Dataset entries
====
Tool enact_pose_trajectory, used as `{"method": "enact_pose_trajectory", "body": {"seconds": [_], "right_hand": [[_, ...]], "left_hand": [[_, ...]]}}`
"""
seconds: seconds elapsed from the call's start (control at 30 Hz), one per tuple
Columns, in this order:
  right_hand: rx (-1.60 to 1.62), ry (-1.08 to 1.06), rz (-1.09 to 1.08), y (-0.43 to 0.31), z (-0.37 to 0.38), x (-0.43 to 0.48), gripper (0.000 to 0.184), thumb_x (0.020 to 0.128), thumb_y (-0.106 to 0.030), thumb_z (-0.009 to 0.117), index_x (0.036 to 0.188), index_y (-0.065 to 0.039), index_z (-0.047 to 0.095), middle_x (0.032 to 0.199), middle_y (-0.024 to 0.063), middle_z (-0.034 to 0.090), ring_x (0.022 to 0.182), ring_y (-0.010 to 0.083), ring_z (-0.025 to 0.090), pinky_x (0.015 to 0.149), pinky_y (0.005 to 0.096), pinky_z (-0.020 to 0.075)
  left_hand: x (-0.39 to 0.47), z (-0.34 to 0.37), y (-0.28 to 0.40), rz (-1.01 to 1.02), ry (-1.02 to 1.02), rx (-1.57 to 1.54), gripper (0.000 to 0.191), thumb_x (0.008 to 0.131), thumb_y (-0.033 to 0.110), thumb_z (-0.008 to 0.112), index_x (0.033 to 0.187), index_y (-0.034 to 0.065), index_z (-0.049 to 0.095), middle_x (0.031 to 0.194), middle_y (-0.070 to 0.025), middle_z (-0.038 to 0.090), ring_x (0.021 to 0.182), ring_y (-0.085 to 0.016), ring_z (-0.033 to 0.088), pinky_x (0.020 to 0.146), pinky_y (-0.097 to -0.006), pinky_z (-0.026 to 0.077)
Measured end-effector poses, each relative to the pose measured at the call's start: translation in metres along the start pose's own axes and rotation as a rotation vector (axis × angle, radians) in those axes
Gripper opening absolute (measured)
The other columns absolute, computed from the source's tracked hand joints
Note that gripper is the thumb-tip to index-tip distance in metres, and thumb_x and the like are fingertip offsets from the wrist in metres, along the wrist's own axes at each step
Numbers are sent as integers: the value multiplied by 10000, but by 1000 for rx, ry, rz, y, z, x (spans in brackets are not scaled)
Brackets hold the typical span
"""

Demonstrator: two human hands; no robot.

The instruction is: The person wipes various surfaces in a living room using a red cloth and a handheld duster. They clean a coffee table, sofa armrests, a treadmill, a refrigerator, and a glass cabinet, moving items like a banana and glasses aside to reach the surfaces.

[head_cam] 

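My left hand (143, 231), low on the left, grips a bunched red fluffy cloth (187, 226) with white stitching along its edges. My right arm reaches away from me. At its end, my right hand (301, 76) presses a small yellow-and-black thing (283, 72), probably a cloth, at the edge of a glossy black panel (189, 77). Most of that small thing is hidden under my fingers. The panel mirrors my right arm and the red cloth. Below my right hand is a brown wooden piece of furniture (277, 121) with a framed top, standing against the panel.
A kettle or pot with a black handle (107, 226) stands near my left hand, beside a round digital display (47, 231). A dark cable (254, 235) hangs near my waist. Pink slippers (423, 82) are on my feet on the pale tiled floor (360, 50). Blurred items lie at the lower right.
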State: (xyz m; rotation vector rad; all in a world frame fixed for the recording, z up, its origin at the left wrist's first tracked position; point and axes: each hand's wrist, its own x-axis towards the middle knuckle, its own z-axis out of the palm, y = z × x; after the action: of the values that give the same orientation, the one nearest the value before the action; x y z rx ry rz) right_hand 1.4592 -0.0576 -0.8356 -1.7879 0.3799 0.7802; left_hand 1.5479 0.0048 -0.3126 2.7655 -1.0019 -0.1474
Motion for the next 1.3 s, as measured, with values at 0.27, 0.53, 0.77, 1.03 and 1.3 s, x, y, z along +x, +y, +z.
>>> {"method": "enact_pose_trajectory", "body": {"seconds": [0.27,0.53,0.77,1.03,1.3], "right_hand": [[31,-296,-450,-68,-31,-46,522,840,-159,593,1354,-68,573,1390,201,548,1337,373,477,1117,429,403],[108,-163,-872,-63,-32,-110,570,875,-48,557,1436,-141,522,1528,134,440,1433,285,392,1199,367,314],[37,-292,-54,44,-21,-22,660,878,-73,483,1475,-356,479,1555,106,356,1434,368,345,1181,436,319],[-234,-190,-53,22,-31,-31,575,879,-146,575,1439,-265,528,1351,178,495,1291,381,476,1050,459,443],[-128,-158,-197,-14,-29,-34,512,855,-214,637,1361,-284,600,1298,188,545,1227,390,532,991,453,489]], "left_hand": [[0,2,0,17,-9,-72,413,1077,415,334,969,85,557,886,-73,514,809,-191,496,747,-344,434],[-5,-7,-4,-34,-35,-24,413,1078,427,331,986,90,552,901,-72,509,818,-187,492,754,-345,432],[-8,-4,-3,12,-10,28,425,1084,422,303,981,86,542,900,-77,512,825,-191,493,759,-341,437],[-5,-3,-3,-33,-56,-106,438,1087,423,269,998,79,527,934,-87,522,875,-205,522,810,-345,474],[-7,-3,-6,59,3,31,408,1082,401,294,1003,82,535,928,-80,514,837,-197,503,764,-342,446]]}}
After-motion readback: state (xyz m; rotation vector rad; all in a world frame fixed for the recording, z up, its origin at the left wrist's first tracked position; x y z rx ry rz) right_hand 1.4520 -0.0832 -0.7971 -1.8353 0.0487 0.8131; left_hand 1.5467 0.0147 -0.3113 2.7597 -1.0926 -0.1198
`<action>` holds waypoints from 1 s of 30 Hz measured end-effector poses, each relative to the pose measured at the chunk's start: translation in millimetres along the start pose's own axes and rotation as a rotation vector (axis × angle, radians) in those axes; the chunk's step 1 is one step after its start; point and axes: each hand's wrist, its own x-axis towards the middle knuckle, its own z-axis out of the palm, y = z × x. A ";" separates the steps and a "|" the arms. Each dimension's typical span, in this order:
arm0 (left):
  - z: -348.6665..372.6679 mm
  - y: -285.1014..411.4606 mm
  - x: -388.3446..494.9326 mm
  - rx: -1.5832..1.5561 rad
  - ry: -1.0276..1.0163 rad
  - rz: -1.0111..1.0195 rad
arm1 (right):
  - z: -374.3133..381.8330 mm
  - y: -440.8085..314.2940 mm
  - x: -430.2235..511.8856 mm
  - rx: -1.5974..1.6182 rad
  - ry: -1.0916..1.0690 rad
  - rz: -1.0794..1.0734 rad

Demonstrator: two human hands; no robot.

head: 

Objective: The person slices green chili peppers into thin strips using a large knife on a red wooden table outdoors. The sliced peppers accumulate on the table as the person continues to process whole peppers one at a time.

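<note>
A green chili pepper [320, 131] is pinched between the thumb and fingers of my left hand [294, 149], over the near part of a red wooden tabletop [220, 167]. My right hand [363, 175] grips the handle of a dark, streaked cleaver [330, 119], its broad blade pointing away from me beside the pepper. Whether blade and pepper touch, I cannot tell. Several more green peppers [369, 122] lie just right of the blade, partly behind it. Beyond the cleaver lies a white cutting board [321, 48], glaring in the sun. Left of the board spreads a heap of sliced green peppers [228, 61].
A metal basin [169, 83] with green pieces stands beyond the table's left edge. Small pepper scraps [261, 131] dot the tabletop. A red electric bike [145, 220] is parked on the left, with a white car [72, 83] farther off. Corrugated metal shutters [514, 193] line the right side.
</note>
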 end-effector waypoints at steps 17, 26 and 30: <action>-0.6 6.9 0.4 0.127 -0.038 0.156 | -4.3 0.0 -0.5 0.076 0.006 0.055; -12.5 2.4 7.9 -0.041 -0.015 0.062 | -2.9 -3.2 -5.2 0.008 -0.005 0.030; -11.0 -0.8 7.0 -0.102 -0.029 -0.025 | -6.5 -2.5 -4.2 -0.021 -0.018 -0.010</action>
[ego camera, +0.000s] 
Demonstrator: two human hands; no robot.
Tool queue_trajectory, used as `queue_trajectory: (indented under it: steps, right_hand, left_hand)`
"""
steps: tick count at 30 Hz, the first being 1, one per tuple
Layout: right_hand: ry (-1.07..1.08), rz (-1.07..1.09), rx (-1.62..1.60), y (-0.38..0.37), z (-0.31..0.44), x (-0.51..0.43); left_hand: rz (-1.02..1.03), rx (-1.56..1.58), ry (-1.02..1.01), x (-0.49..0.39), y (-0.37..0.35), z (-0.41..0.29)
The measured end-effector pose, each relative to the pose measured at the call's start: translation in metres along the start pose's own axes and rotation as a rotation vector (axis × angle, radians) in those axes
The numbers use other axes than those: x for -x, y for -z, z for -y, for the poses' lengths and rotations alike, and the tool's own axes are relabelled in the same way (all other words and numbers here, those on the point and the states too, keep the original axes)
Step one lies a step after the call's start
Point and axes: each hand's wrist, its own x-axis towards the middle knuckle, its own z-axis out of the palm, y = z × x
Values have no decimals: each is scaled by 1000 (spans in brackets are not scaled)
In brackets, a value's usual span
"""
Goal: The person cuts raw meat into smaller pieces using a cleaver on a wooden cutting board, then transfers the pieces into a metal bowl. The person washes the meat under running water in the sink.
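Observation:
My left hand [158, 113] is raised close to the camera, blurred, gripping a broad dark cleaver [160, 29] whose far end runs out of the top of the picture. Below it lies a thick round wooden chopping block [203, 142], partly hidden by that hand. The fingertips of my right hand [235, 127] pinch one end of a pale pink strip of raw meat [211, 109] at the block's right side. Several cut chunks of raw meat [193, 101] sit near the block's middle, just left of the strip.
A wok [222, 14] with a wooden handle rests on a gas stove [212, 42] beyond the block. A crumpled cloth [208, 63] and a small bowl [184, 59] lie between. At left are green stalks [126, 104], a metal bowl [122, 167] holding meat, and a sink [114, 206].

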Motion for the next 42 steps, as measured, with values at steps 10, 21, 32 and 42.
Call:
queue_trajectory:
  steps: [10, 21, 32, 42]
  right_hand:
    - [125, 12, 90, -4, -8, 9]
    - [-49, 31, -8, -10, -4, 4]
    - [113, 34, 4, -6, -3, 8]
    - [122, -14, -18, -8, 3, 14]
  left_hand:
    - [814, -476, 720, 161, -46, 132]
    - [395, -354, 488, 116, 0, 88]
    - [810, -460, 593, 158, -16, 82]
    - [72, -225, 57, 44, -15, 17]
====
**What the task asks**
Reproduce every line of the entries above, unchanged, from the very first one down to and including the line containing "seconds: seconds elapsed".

**Result of the task**
Tool enact_pose_trajectory, used as `{"method": "enact_pose_trajectory", "body": {"seconds": [_], "right_hand": [[_, ...]], "left_hand": [[_, ...]]}}`
"""
seconds: seconds elapsed from the call's start (control at 30 Hz), one per tuple

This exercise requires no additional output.